What the exercise asks - Images excepted, the data below must be repeated exactly.

Raw data -
=== Begin Enclosure ===
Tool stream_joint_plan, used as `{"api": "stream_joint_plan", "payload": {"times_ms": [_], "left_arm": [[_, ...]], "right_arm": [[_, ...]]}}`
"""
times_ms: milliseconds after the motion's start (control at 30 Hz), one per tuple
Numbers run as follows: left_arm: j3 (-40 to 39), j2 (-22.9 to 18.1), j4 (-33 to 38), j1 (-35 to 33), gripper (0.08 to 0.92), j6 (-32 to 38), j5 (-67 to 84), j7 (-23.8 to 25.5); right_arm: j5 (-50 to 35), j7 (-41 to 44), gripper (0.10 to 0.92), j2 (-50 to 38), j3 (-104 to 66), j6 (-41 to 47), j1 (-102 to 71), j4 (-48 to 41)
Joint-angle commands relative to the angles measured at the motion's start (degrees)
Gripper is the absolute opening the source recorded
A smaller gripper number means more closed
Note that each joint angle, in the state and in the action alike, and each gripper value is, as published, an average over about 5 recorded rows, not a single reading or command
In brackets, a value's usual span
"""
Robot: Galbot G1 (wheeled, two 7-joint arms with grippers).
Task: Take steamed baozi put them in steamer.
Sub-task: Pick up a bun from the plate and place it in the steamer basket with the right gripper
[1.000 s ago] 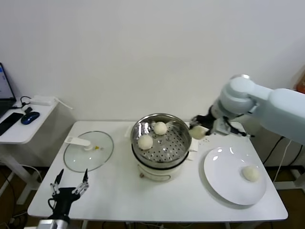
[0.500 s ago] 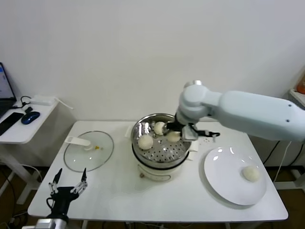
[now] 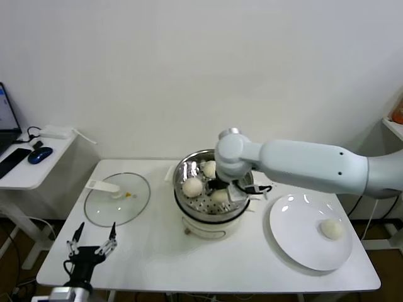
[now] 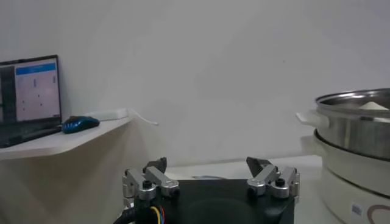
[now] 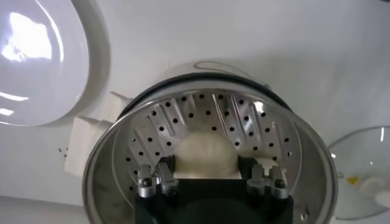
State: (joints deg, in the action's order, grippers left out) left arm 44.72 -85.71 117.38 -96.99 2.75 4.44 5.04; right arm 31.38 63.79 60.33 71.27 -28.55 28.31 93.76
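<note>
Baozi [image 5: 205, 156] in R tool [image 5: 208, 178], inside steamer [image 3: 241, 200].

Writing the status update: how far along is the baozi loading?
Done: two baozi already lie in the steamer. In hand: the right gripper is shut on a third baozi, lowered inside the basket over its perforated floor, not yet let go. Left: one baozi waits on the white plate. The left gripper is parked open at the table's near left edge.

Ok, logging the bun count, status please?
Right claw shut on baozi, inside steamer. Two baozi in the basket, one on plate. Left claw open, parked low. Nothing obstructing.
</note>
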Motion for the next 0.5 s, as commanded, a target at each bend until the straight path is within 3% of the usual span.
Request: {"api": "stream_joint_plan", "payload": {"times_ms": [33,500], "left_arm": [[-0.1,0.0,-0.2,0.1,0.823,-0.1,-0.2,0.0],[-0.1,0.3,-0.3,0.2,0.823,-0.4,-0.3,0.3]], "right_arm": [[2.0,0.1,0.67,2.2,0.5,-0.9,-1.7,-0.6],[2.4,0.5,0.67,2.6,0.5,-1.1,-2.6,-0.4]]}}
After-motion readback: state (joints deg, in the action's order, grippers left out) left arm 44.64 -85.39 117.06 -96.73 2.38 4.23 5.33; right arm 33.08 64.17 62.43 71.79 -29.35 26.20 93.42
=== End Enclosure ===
Response area -
Tool stream_joint_plan, used as `{"api": "stream_joint_plan", "payload": {"times_ms": [_], "left_arm": [[_, ...]], "right_arm": [[_, ...]]}}`
"""
times_ms: milliseconds after the motion's start (control at 30 Hz), one per tuple
Numbers run as follows: left_arm: j3 (-40 to 39), j2 (-22.9 to 18.1), j4 (-33 to 38), j1 (-35 to 33), gripper (0.08 to 0.92), j6 (-32 to 38), j5 (-67 to 84), j7 (-23.8 to 25.5); right_arm: j5 (-50 to 35), j7 (-41 to 44), gripper (0.10 to 0.92), j2 (-50 to 38), j3 (-104 to 66), j6 (-41 to 47), j1 (-102 to 71), j4 (-48 to 41)
Joint-angle commands relative to the angles measured at the motion's start (degrees)
Gripper is the absolute opening the source recorded
A smaller gripper number means more closed
Note that each joint angle, in the state and in the action alike, and each gripper value is, as published, an average over about 5 recorded rows, not a single reading or command
In brackets, a value's usual span
"""
Robot: Galbot G1 (wheeled, two 7-joint arms with grippers).
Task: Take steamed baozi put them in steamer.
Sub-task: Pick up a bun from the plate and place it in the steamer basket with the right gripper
[1.000 s ago] 
[0.500 s ago] 
[now] 
[now] 
[now] 
State: (joints deg, in the action's order, grippers left out) left arm 44.72 -85.71 117.38 -96.99 2.75 4.44 5.04; right arm 31.38 63.79 60.33 71.27 -28.55 28.31 93.76
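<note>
Baozi [image 5: 205, 156] in R tool [image 5: 208, 178], inside steamer [image 3: 241, 200].

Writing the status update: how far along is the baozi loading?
Done: two baozi already lie in the steamer. In hand: the right gripper is shut on a third baozi, lowered inside the basket over its perforated floor, not yet let go. Left: one baozi waits on the white plate. The left gripper is parked open at the table's near left edge.

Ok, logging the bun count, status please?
Right claw shut on baozi, inside steamer. Two baozi in the basket, one on plate. Left claw open, parked low. Nothing obstructing.
</note>
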Motion for the next 0.5 s, as commanded, a target at each bend until the straight path is within 3% of the usual span.
Request: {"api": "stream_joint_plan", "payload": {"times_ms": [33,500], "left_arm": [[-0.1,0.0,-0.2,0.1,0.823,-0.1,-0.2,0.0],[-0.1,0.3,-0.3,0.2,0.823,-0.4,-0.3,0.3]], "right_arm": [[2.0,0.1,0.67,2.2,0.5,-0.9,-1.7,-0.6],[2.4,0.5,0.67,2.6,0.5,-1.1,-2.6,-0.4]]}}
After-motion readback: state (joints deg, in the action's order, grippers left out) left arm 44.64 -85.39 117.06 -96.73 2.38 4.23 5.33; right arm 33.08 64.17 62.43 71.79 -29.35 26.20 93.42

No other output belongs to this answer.